[Information supplied Boundary: Start]
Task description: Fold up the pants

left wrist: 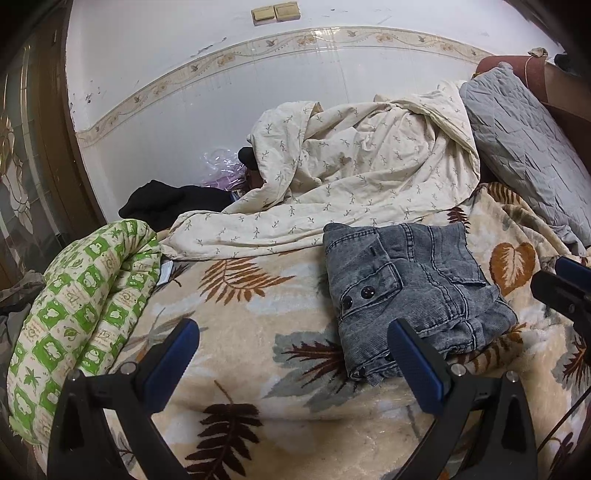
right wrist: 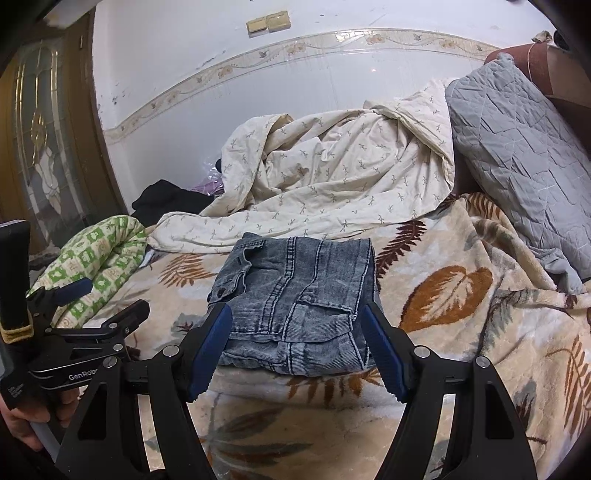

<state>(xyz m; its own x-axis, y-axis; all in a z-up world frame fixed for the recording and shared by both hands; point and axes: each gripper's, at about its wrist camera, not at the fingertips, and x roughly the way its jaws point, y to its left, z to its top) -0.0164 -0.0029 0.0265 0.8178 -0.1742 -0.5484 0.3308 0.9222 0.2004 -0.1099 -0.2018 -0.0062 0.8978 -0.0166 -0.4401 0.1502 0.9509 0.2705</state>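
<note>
Squarely folded, grey washed-denim pants (right wrist: 295, 302) on cream leaf-patterned fleece blanket (right wrist: 461, 332) of bed, near rumpled cream quilt (right wrist: 332, 177). Left gripper (left wrist: 291, 354) and right gripper (right wrist: 297, 343): jaws open, holding nothing. Black garment (left wrist: 166, 203) partly hidden behind quilt.

White tiled wall (left wrist: 295, 110) at the back, a floral border strip (left wrist: 229, 57) curving across it, two beige switches (left wrist: 275, 14) above. On the left stands a brown wooden door (right wrist: 48, 129) with patterned glass. At far right, a reddish-brown headboard (right wrist: 561, 74) peeks out. Lighting is even and dim.
</note>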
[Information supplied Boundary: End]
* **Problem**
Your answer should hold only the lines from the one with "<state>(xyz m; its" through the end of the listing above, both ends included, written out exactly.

* **Exercise output**
<state>(xyz m; its own x-axis, y-axis; all in a z-up world frame fixed for the recording and shared by both hands; point and axes: each gripper's, at about its wrist camera, not at the fingertips, and x roughly the way its jaws point, y to its left, z to its top) -0.0164 -0.0029 0.0265 0.8178 -0.1742 -0.5484 0.3308 0.9222 0.2004 -0.1099 -0.2018 -0.0062 0.8978 -0.0166 -0.4401 0.1502 0.9509 0.2705</state>
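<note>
Squarely folded, grey washed-denim pants (right wrist: 295, 302) on cream leaf-patterned fleece blanket (right wrist: 461, 332) of bed, near rumpled cream quilt (right wrist: 332, 177). Left gripper (left wrist: 291, 354) and right gripper (right wrist: 297, 343): jaws open, holding nothing. Black garment (left wrist: 166, 203) partly hidden behind quilt.

White tiled wall (left wrist: 295, 110) at the back, a floral border strip (left wrist: 229, 57) curving across it, two beige switches (left wrist: 275, 14) above. On the left stands a brown wooden door (right wrist: 48, 129) with patterned glass. At far right, a reddish-brown headboard (right wrist: 561, 74) peeks out. Lighting is even and dim.
</note>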

Nothing remains to be added to this answer.